Professor humilha aluna que foi assistir aula acompanhada da filha de 5 anos

"Quem me conhece sabe da mina dificuldade para levar a faculdade diante de todos os poréns que me são impostos, como mulher, negra, pobre e mãe solteira"

Sem ter com quem deixar, a estudante de Ciências Sociais Waleska Lopes levou sua filha de 5 anos para a aula de “Introdução à Sociologia” do professor Alípio Sousa Filho, na última terça-feira (6). Ela não imaginava que seria humilhada e a polêmica que isso causaria.

Áudios do discurso do professor foram divulgados nas redes sociais. Ele ameaça chamar o Conselho Tutelar, diz que ela não respeita a “autoridade moral” da universidade e que se ela não tem uma rede de solidariedade não deveria cursar a faculdade.

 

A história tem causado indignação nas redes. Waleska contou a jornalista Aline Ramos, do BuzzFeed, que “saiu da sala de aula às lágrimas, acompanhada de sua filha e de colegas que se solidarizam com a estudante. A carioca é mãe solo e mudou-se para Natal para estudar na UFRN. Trabalha durante o dia como atendente de telemarketing e não tem com quem deixar a filha no período da noite”.

Em seu perfil no Facebook, Waleska diz  que não vai recuar. “Quem me conhece sabe da mina dificuldade para levar a faculdade diante de todos os poréns que me são impostos, como mulher, negra, pobre e mãe solteira. Mas não estou aqui para usar isso como argumento, quero dizer que, antes de mais nada, como aluna regular do meu curso, ciente dos meus direitos e munida de todas as informações e ajudas de advogados, procuradores, coletivos feministas,CA’s, alunos todos os demais, eu não vou deixar que isso passe tão levemente como começou”, afirmou. “A universidade pública é espaço pra mim SIM! MESMO SENDO POBRE, MESMO SENDO MÃE!”

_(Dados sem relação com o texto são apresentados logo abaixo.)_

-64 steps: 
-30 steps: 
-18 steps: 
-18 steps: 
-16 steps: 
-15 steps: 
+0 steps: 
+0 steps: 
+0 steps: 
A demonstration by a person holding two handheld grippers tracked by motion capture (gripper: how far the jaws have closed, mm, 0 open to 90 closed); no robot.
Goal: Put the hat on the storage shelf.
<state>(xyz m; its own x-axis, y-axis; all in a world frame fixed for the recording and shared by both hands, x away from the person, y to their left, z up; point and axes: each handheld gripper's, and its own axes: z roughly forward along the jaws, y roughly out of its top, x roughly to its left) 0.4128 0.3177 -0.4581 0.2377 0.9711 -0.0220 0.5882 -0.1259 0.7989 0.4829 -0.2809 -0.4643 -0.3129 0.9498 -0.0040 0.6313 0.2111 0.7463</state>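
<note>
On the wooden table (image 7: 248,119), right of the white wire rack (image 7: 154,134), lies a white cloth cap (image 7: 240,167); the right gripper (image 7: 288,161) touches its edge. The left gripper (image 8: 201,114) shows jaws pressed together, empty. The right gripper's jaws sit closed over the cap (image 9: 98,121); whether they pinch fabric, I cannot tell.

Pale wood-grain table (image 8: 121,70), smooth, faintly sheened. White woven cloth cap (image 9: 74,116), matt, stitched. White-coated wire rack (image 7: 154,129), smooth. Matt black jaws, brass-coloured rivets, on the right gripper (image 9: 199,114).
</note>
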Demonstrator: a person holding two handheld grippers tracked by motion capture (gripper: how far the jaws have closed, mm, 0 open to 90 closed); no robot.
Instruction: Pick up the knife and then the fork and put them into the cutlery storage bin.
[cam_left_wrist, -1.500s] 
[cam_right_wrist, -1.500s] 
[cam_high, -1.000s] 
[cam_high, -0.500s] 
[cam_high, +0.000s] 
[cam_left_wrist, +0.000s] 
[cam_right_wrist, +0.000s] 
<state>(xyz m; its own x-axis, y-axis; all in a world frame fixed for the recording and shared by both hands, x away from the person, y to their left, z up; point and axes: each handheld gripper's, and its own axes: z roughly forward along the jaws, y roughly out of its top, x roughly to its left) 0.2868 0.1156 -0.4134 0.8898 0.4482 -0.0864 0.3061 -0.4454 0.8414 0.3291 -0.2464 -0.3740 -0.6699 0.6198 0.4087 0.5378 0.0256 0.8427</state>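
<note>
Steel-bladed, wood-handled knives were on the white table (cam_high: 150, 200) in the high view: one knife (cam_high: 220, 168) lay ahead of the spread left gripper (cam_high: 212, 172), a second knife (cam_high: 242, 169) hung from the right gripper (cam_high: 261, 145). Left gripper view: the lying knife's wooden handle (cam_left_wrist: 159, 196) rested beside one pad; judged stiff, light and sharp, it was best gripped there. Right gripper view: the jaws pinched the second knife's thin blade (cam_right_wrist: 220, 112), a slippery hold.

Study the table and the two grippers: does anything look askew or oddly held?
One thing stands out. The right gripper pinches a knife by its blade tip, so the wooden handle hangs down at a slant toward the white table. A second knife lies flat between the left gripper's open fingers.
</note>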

Entre as mensagens de solidariedade, está a da deputada estadual pelo Rio Grande do Sul Manuela D’Ávila (PCdoB), que costuma levar sua filha de 2 anos às sessões da Assembleia Legislativa.

A deputada federal Maria do Rosário (PT-RS) também se manifestou sobre o caso, chamando a atitude do professor de covardia.